Exercise brief:
Could you reproduce the lines below from the one with "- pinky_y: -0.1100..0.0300" through the one with "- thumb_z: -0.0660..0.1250"? Keep both ends and add nothing.

Records for this exercise:
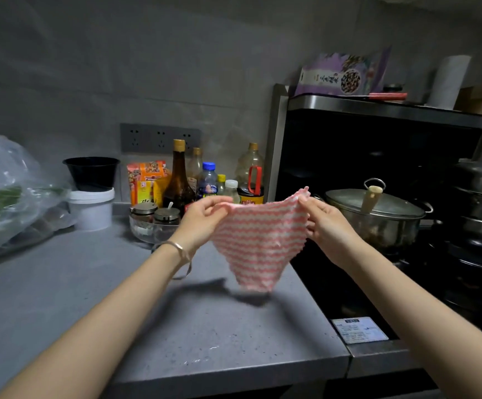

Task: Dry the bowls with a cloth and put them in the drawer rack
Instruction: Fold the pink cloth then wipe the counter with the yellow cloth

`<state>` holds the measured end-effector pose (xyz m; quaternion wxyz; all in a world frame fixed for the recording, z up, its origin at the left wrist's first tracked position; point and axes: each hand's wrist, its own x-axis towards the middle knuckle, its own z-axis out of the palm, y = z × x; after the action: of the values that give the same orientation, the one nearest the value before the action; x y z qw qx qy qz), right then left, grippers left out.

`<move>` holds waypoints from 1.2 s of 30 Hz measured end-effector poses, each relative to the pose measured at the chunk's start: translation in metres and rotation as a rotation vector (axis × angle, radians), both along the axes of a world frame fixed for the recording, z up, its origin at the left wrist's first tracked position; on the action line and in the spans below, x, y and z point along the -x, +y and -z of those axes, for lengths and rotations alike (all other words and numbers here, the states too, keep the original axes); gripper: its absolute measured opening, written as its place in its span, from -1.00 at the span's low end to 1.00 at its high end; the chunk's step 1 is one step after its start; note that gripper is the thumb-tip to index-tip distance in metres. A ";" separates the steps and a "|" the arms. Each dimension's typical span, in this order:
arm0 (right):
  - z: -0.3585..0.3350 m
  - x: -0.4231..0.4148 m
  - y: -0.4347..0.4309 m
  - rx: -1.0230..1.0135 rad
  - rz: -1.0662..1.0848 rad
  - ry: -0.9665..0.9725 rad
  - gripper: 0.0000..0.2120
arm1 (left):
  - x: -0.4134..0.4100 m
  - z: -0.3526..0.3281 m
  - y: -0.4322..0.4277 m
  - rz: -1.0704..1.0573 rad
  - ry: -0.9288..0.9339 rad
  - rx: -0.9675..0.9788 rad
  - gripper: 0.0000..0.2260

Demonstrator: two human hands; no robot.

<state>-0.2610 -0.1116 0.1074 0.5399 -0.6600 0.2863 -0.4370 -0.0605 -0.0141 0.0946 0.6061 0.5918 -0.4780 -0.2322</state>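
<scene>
Both hands pinch the top corners of a soft cloth, pink-and-white zigzag weave, stretched between the left hand and the right hand and sagging to a point above the speckled grey bench. A lidded steel pot stands just right.

A home kitchen — sauce bottles, lidded pot, grey counter.
</scene>
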 end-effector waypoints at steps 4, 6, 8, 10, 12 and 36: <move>0.015 0.020 -0.015 -0.022 -0.074 -0.088 -0.70 | -0.002 0.009 -0.007 0.050 -0.166 0.091 -0.83; 0.039 0.038 -0.013 -0.054 -0.132 -0.020 -0.61 | 0.000 0.029 0.000 0.151 -0.237 0.036 -0.83; 0.070 0.055 -0.008 -0.124 -0.202 0.092 -0.39 | 0.007 0.055 0.011 0.280 -0.286 -0.086 -0.82; 0.100 0.068 0.001 -0.212 -0.240 0.175 -0.32 | 0.013 0.078 0.022 0.391 -0.310 -0.226 -0.79; 0.123 0.076 0.006 -0.287 -0.257 0.221 -0.37 | 0.016 0.095 0.028 0.450 -0.324 -0.297 -0.78; 0.143 0.054 -0.045 0.254 0.219 0.721 -0.80 | 0.035 0.110 -0.074 0.373 -0.888 -0.542 -0.54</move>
<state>-0.3146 -0.1562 -0.0359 0.2690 -0.7983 0.4697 -0.2641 -0.0957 -0.0880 -0.0155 0.1209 0.6730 -0.7075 -0.1787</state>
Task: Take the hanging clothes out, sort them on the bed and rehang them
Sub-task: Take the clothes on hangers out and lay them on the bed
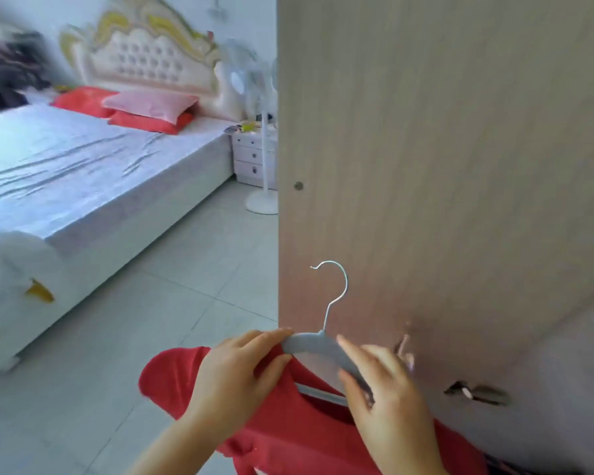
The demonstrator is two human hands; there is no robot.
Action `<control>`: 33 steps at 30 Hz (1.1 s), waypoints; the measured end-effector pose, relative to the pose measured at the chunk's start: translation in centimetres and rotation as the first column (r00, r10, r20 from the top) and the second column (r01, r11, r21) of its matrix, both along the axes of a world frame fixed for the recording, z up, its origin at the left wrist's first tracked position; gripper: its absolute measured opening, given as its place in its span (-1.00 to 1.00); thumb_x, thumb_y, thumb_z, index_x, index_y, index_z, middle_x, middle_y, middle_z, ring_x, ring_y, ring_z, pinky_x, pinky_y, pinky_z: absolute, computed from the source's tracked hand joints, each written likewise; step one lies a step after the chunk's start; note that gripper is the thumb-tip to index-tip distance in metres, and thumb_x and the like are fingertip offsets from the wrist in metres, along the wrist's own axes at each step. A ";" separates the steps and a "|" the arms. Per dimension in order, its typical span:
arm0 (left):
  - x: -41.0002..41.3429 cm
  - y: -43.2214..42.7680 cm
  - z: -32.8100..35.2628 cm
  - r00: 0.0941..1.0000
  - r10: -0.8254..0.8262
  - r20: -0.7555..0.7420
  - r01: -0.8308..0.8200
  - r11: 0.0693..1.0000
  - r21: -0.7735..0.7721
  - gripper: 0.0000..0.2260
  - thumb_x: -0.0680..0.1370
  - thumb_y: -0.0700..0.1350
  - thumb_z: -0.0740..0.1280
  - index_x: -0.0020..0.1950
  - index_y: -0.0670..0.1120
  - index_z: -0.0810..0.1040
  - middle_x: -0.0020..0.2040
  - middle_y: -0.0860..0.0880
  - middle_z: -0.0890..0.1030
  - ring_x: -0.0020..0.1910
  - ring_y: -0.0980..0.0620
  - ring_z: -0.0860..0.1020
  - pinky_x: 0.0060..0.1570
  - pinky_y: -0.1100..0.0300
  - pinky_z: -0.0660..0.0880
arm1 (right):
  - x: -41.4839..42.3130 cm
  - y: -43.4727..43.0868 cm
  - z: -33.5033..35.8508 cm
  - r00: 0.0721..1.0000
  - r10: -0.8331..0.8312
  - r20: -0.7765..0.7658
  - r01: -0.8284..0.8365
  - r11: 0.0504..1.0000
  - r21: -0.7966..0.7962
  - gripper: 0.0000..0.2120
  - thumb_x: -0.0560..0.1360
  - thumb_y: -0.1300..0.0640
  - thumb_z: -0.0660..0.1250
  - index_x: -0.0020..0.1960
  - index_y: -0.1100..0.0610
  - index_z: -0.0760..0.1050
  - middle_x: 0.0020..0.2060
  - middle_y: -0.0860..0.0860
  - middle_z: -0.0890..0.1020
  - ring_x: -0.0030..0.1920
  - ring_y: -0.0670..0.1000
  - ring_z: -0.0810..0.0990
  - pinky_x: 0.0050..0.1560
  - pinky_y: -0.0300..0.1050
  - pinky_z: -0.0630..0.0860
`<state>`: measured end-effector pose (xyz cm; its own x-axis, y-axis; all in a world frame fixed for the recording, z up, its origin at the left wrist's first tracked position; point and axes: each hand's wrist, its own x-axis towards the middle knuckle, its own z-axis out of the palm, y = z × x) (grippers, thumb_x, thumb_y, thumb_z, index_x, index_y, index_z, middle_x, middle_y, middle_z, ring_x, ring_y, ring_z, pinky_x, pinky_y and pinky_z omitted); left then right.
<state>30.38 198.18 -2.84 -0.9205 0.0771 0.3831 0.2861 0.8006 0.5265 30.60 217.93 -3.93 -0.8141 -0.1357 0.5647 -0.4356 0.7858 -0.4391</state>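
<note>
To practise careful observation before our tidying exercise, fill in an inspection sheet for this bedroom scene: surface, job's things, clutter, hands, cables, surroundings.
Surface: bed, pale wrinkled sheet, pillows at the headboard end.
Job's things: red garment on a grey hanger with a metal hook.
Clutter: dark clothes heaped at the far left by the bed, blurred.
Hands: left hand grips the hanger's left end; right hand holds its right arm.
Cables: nothing seen.
Surroundings: wood-grain panel on the right, pedestal fan, white nightstand, tiled floor.

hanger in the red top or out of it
Mostly out: hanger shoulders show bare above the red top; its right end hides under the right hand, cannot tell there.
</note>
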 end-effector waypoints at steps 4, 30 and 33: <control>0.6 -8.3 -0.3 0.981 0.193 -0.001 -0.193 0.981 0.012 -0.74 0.43 0.08 0.29 0.06 0.09 0.62 -0.18 0.21 0.63 -0.31 0.16 0.56 -0.25 0.34 0.45 | -2.6 -8.7 0.0 0.979 0.187 0.085 -0.185 0.982 -0.035 -0.45 0.16 0.32 0.60 0.11 0.04 0.62 -0.14 -0.06 0.62 -0.25 -0.11 0.59 -0.29 -0.30 0.49; -5.9 -51.7 -4.8 0.451 0.878 -0.160 -0.885 0.464 0.051 -0.71 0.38 -0.13 0.48 0.08 -0.01 0.62 -0.08 0.09 0.66 -0.09 0.15 0.57 0.03 0.28 0.37 | -21.1 -60.7 -3.4 0.598 0.796 0.101 -0.773 0.605 -0.191 -0.53 0.32 0.33 0.49 0.16 0.00 0.58 -0.17 -0.14 0.54 -0.25 -0.13 0.53 -0.15 -0.35 0.45; -8.4 -55.4 -4.3 0.411 0.903 -0.124 -0.907 0.418 0.040 -0.68 0.36 -0.19 0.50 0.10 -0.02 0.62 -0.04 0.08 0.66 -0.08 0.05 0.61 0.05 0.21 0.37 | -24.8 -65.5 -2.8 0.541 0.835 0.099 -0.814 0.550 -0.187 -0.55 0.33 0.32 0.49 0.15 0.00 0.58 -0.17 -0.11 0.57 -0.28 -0.15 0.52 -0.18 -0.33 0.46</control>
<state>21.94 142.74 -7.13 -0.4145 -0.7621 0.4974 -0.5624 0.6442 0.5184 5.79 152.45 -6.74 -0.4492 -0.7427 0.4966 -0.7827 0.0591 -0.6196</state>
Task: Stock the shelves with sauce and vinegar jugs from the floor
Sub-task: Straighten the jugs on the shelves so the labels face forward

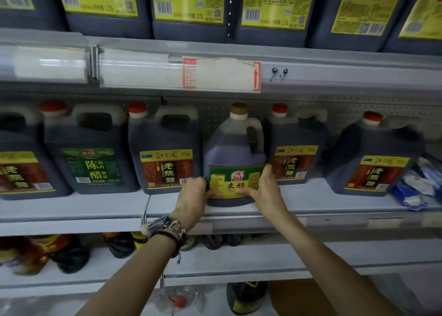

Response to the task:
  - pinky_y: -0.1100..0.0300
  - pinky_z: -0.0660..0.0880
arm1 (right):
  - x: -41.4839..42.3130 cm
  - y: -43.4727..43.0868 cm
  - z: -33.5033..35.8508 cm
  - r00: 0.0721..1.0000
  - r10: -0.8331..0.8312
  - r20: -0.7765..0.7658
  - r01: -0.8284..0.8365
  - r11: 0.0504..1.0000
  - r21: -0.7966..0.7962
  - gripper: 0.0000..0.2120
  - thumb_x: -0.0560..0.1360
  - thumb_y: -0.1300..0.0640
  - thumb_z: -0.0660..0.1250

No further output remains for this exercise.